Il Maestro Mazza, che nel finali sfogava quasi in maniera liberatoria tutto l’impeto che era costretto a trattenere durante lo snodarsi delle scene, ha saputo, oltretutto, coordinare una compagine d’interpreti che da sé non avrebbe avuto il potenziale di coesione sufficiente per portare a termine con applausi finali lo spettacolo.
Anche la professionalità di Alberto Gazale, nei panni di Rigoletto, per fortuna ha giocato a favore della copertura di un evidente perdersi alla scena IV del secondo atto di tutta la compagine in scena. Voce robusta e sicura, bel colore e timbro, il Gazale ha però dato del filo da torcere ai tempi assolutamente corretti del Direttore, poiché, soprattutto all’inizio, il suo canto è stato connotato da una certa lentezza, alla quale la direzione mal si adattava. In seguito la coesione tra palco e buca è cresciuta e il ruolo del protagonista si è risolto con una buona performance complessiva, applaudita al finale, ma alla quale qualche prova in più avrebbe concesso maggiore approfondimento e partecipazione emotiva per il ruolo del gobbo buffone di Hughiana memoria.
Gilda, Daniela Bruera, ha una buona voce, ma, purtroppo, è carente nei coloriti.
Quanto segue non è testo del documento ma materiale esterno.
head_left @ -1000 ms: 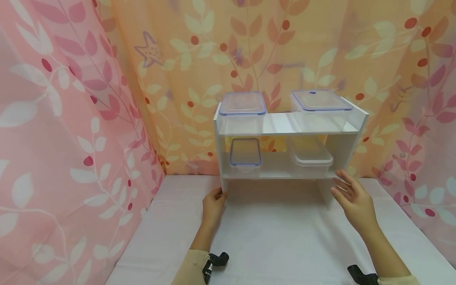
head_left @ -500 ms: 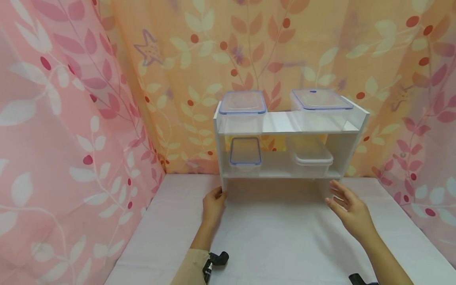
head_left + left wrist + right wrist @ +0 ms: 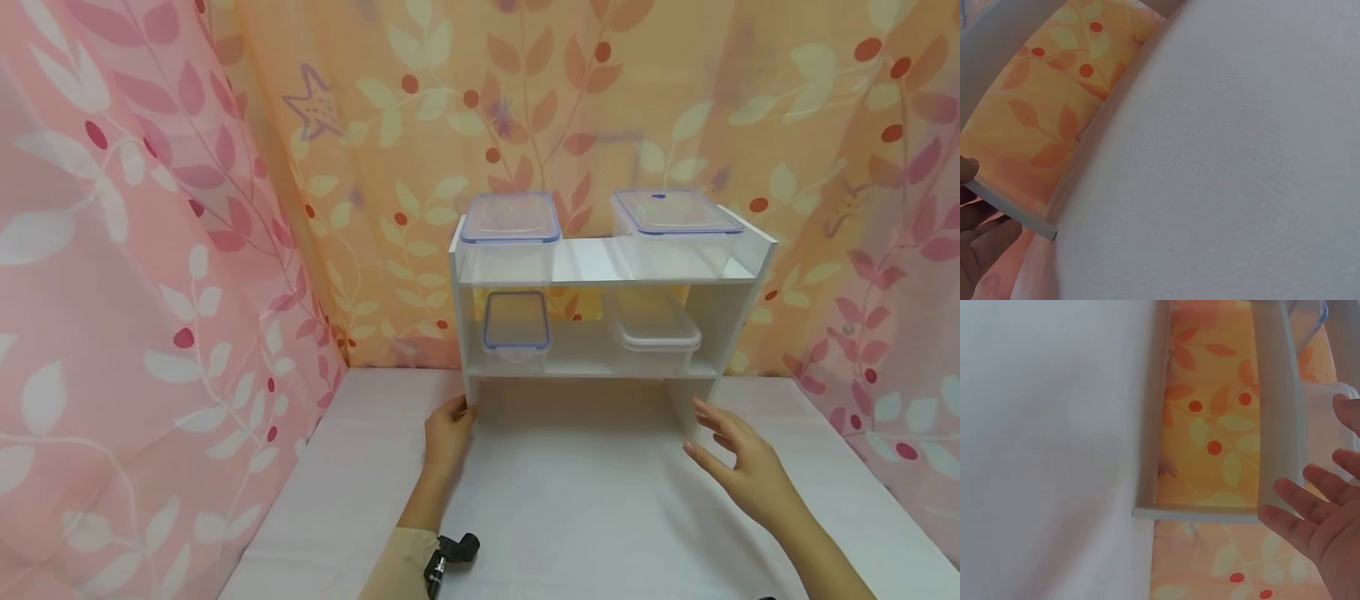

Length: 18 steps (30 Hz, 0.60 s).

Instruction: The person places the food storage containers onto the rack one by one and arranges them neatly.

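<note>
A white two-tier shelf [image 3: 592, 369] stands on the white-covered table. My left hand [image 3: 448, 435] pinches the front edge of its left leg; in the left wrist view the thumb lies on one side of the panel [image 3: 1013, 211] and the fingers on the other. My right hand [image 3: 746, 467] is held in front of the right leg [image 3: 693, 404], fingers spread and holding nothing. In the right wrist view those fingers [image 3: 1297, 528] appear near the shelf's side panel [image 3: 1210, 514]; whether they touch it I cannot tell.
Two clear boxes with blue-edged lids [image 3: 512, 218] [image 3: 678, 211] sit on the top tier. Below them are a smaller blue-rimmed box [image 3: 517, 321] and a white-lidded box [image 3: 656, 329]. Patterned curtains [image 3: 390, 167] hang behind and at both sides of the table [image 3: 570, 517].
My right hand has come slightly down and to the left, away from the middle tier's right end. The left hand, the shelf and the boxes stay in place.
</note>
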### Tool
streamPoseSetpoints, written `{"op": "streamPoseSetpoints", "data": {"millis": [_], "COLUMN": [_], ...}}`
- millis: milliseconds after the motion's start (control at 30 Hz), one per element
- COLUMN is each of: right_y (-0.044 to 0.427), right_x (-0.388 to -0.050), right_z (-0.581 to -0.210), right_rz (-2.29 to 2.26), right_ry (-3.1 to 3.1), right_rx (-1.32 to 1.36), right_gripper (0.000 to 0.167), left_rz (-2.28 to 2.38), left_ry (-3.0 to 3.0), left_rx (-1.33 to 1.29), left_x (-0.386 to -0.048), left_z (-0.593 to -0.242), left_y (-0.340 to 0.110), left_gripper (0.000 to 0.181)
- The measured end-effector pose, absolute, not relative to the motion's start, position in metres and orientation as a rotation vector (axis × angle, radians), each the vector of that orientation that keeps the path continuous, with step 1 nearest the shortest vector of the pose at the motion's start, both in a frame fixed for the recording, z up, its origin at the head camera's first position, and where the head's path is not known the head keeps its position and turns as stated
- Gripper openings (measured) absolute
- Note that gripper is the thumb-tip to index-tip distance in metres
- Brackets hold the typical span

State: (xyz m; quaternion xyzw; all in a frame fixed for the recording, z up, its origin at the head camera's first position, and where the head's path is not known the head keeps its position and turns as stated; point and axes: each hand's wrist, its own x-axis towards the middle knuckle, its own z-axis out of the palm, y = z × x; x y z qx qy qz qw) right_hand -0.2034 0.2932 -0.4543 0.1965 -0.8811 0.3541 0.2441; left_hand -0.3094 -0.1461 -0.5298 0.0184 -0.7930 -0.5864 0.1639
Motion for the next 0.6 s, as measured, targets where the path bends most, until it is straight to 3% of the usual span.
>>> {"op": "streamPoseSetpoints", "data": {"millis": [233, 600], "right_y": [0.301, 0.316], "right_x": [-0.199, -0.193], "right_z": [-0.457, -0.462], "right_rz": [0.804, 0.622], "right_ry": [-2.427, -2.458], "right_rx": [0.556, 0.605], "right_gripper": [0.075, 0.082], "left_rz": [-1.637, -1.378], "left_ry": [-2.266, -2.404], "left_rx": [0.076, -0.096], "left_x": [-0.304, -0.289], "left_z": [-0.524, -0.508], "left_y": [-0.156, -0.177], "left_gripper": [0.033, 0.023]}}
I piano, i pianissimo, i filati non si sono fatti sentire. E una Gilda così manca di quelle finezze indispensabili anche alla caratterizzazione del personaggio. Probabilmente il ruolo si presta poco alla sua vocalità, che è certamente ancora giovane e che è auspicabile evolva verso ruoli più corposi.
Il duca di Mantova, il coreano Jaeheui Kwon, orientale nei tratti, era spento, purtroppo, nella voce. L’emozione, oltretutto, gioca brutti scherzi ed era palpabile per questo giovane interprete, che mancava di carattere, oltre che di potenza e proiezione. Non si stanno qui a rilevarne i problemi anche nei confronti dell’andare a tempo con l’orchestra, ma gli si deve riconoscere una spinta interiore che potrà venire fuori in futuro, anche col miglioramento della tecnica.
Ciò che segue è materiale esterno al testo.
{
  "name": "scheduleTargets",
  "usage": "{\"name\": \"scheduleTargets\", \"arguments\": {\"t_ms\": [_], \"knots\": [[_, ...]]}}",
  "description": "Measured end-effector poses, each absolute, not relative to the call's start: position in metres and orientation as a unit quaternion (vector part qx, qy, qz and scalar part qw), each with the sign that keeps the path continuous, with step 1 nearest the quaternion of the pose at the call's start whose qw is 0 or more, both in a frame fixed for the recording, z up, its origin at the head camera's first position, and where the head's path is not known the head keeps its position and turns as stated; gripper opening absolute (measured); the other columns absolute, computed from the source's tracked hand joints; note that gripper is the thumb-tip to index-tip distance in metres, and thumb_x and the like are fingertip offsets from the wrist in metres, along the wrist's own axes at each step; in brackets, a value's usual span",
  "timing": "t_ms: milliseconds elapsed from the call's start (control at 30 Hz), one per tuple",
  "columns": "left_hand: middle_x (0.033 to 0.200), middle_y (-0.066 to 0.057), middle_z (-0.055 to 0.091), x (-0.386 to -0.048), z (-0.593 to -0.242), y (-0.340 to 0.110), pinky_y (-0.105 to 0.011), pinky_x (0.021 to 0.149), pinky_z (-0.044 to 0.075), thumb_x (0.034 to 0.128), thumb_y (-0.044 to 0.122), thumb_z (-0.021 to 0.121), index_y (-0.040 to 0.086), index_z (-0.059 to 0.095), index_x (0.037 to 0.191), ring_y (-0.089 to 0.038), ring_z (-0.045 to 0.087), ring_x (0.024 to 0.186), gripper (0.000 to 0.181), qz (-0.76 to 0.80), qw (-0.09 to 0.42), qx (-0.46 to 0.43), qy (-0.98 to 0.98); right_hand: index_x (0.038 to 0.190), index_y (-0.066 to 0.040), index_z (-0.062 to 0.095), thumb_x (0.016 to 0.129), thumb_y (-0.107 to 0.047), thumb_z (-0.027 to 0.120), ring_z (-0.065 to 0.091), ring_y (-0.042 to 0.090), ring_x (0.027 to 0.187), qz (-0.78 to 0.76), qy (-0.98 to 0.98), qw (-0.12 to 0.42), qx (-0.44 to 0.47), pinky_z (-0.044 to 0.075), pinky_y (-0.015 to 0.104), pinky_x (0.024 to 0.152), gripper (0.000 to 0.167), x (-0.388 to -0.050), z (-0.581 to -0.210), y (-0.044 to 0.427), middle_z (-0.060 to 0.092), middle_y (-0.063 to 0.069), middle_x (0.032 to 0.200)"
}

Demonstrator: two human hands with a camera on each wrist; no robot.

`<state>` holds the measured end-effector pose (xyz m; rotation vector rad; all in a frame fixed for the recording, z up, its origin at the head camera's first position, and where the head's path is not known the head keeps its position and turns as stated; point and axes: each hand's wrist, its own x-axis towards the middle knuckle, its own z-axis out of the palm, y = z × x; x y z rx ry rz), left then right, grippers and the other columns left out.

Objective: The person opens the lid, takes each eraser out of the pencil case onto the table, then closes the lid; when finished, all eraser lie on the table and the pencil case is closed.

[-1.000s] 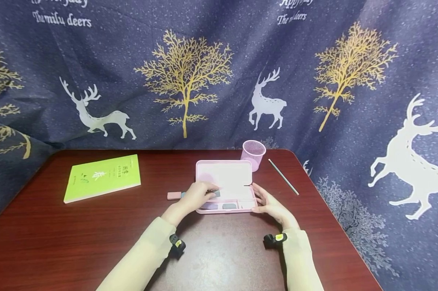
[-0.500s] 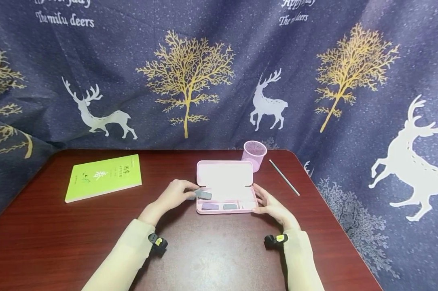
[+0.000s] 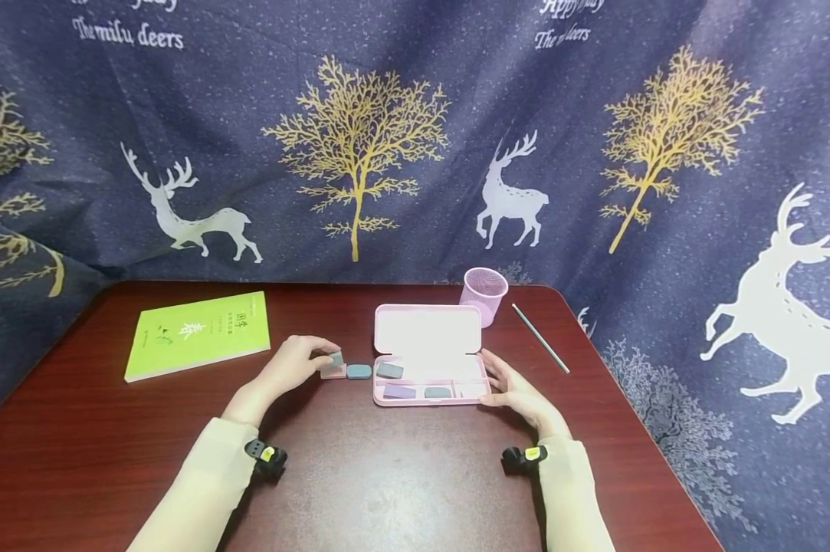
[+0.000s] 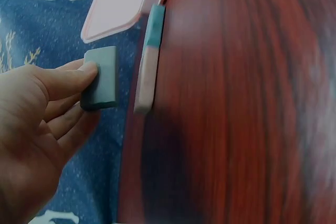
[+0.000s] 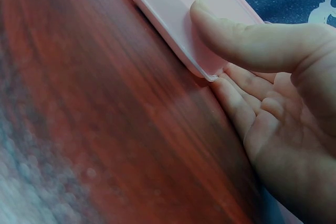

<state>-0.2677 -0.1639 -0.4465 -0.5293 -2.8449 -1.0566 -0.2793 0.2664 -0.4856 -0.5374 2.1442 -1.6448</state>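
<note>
My left hand [image 3: 285,374] pinches a grey-green eraser [image 4: 102,80] between thumb and fingers, raised above the table left of the pencil case. Just below it, a pink eraser [image 4: 147,80] and a teal eraser [image 4: 155,24] lie end to end on the table. The pink pencil case [image 3: 427,328] stands with its lid up. Inside are a grey eraser [image 3: 390,370], a purple eraser [image 3: 399,392] and a grey-green block [image 3: 438,392]. My right hand [image 3: 521,395] holds the case's right end, thumb at the front corner and fingers towards the back.
Behind the case stands a pink mesh pen cup [image 3: 483,295]. A thin pale green pencil-like stick [image 3: 540,338] lies to its right. At the far left is a green book [image 3: 197,337]. A patterned cloth [image 3: 401,153] hangs at the table's back edge.
My left hand has moved left out of the pencil case and now carries a grey-green eraser over the pink one. The right hand keeps its place at the case.
</note>
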Motion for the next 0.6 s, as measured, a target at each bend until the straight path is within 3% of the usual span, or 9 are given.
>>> {"name": "scheduleTargets", "arguments": {"t_ms": [100,600], "knots": [[0.105,-0.011,0.073,-0.267,-0.446,-0.174,-0.049,0.092,0.052,0.0912,0.009,0.066,0.003,0.071,0.112,-0.031,0.067,0.104,0.022,-0.341,0.028,-0.163,-0.925,0.154,0.005,0.005,0.084,0.005,0.068,0.019,0.049,0.145,-0.586,0.763,0.190,-0.195,0.021,0.054,0.116,0.094,-0.279,-0.486,0.266,0.008,0.031,0.159],[0.104,-0.013,0.072,-0.263,-0.450,-0.200,-0.048,0.090,0.054,0.0918,0.005,0.064,0.001,0.071,0.108,-0.032,0.067,0.102,0.019,-0.331,-0.039,-0.146,-0.931,0.154,0.005,0.005,0.083,0.005,0.067,0.016,0.050,0.145,-0.591,0.760,0.190,-0.192,0.019,0.055,0.116,0.094,-0.277,-0.484,0.266,0.007,0.031,0.159]]}}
Sparafucile era Maurizio Muscolino: buone note gravi, moderata disinvoltura scenica. Incolore e fuori tempo la Maddalena di Kulli Tomingas, che a tratti era totalmente coperta dalle altre voci e dall’orchestra. Una nota di lode al giovanissimo Monterone di Davide Giangregorio. Voltenterosi i comprimari, monocorde sul forte e fortissimo il coro diretto da Ross Craigmile, che necessiterebbe di maggiore cura nei coloriti e nella coesione.
Tradizionali i costumi; lineare, spartano, quasi, lo scenario: su tutto aleggiava la mano ormai storica di Roberto Laganà, che ha portato, anche nella regia, sulle scene un Rigoletto assolutamente tradizionale, stereotipato anche nella disposizione degli interpreti, nei movimenti del coro, nell’insieme dalla rappresentazione. Sembrava di essere tornati ai tempi in cui un Rigoletto al Bellini era ordinaria amministrazione, ma faceva storia. Non perché la regia fosse eccezionale, ma perché agli occhi di che scrive si è riaperto tutto un mondo di ricordi e di vissute, passate grandezze di un teatro che merita nuovamente di spiccare il volo e far parlare di sé come una volta.
Ma, come è giusto che sia, nell’insieme di uno spettacolo d’Opera, quel che conta è soprattutto l’atmosfera musicale. E nel Rigoletto ce n’è talmente tanta che è stata comunque una gioia perdersi ancora per una sera, immersi nello splendore del teatro catanese, nell’infinita grandezza verdiana.